I think there is also just a little bit of discussion that needs
to happen with these new userspace APIs (below). And I have seen way
too many times user space APIs added too quickly and having to be
repaired afterwards.

>> At first glance these patches seem reasonable. I don't see any problem
>> with the ioctls you have added.
>>
>> That said I have a question. Should we provide a more direct way to
>> find the answer to your question? Something like the access system
>> call?
>>
>> I think a more direct answer would be more maintainable in the long run
>> as it does not bind tools to specific implementation details in the
>> future. Which could allow us to account for LSM policies and the like.
>
> My thoughts:
>
> 1. Regarding NS_GET_NSTYPE... It always struck me as a little odd
> that you could ask setns() to check if the supplied FD referred
> to a certain type of NS (and thus, in a round about way, setns()
> gives us the same information as NS_GET_NSTYPE), but you can't
> directly ask what the NS type is. The fact that setns() has this
> facility suggests that there could be other uses for the operation
> "tell me what type of NS this FD refers to".

Yes. I have no problem with that one.

> 2. Regarding NS_GET_CREATOR_UID... There are defined rules about what
> this UID means with respect to capabilities in a namespace. It's
> not an implementation detail, as I understand it. Also in terms of
> introspecting to try to understand the structure of namespaces on
> a running system, knowing this UID is useful in and of itself.

I am not quite sold on the name NS_GET_CREATOR_UID. NS_GET_OWNER_UID
seems to match the code better. The owner is the creator but
the important part seems to be the ownership not the act of creation.

> 3. NS_GET_NSTYPE and NS_GET_CREATOR_UID solve my problem, but
> obviously your idea would make life simpler for user space.
> Am I correct to understand that you mean an API that takes
> three pieces of info: a PID, a capability, and an fd referring
> to a /proc/PID/ns/xxx, and tells us whether PID has the specified
> capability for operations in the specified namespace?

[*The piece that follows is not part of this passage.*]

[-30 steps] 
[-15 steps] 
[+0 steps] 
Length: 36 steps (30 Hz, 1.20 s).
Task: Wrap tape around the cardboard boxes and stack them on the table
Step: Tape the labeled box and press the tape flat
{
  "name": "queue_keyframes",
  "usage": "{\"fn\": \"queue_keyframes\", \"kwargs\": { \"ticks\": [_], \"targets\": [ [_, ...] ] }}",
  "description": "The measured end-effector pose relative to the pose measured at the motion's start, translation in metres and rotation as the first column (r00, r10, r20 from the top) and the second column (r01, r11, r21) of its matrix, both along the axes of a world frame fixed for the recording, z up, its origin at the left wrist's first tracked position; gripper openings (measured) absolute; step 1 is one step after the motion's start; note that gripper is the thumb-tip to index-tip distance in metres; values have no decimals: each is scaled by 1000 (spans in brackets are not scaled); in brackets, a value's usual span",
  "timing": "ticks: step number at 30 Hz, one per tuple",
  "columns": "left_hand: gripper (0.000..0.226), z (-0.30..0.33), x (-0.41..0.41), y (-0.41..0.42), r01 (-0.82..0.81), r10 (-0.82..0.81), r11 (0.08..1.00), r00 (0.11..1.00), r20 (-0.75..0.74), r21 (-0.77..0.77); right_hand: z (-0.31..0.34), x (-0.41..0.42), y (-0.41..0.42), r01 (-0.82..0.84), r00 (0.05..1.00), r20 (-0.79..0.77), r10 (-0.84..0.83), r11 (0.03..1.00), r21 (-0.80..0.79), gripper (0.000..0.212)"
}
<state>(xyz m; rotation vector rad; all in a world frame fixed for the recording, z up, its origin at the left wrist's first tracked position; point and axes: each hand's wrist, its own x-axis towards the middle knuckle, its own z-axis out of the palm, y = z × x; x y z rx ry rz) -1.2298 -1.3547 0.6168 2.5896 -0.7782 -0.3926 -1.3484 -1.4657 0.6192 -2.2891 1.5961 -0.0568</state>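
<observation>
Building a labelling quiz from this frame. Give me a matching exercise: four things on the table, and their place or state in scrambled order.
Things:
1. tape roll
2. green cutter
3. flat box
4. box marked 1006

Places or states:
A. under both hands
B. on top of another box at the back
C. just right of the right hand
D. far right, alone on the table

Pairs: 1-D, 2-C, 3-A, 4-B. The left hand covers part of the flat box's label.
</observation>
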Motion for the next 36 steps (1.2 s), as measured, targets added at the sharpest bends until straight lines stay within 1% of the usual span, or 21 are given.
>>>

Something like that. But yes something we can wire up to
ns_capable_noaudit and be told the result. That will let the
LSMs and any future kerel changes have their say, without any extra
maintenance burden in the kernel.

What I really don't want is for userspace to start depending on the
current formula being the only factors that say if it has a capabliltiy
in a certain situation because in practice that just isn't true.
Permission checks just keep evoloving in the kernel.

Eric